WHAT YOU HAVE TO DO:
Return the lines below exactly as they appear, please, starting with the first and ending with the one that contains "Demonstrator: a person".

PROVIDED DATA:
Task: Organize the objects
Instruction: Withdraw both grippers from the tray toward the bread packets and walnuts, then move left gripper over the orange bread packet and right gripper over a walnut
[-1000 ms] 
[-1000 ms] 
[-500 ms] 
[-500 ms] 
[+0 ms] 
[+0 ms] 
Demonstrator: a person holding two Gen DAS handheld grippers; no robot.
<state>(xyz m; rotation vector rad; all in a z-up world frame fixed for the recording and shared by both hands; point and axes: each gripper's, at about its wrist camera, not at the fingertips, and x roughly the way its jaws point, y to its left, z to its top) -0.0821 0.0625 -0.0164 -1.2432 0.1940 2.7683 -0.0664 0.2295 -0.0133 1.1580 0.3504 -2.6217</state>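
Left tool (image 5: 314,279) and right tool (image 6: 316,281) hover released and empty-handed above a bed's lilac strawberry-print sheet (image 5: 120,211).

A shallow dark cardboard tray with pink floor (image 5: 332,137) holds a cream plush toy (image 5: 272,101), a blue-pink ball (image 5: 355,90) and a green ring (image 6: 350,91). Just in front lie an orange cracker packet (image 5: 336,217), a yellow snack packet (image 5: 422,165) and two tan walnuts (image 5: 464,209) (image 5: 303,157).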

RESPONSE BELOW:
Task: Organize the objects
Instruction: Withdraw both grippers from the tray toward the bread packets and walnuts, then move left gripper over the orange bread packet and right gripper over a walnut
[-1000 ms] 
[-1000 ms] 
[-500 ms] 
[-500 ms] 
[+0 ms] 
[+0 ms] 
Demonstrator: a person holding two Gen DAS handheld grippers; no robot.

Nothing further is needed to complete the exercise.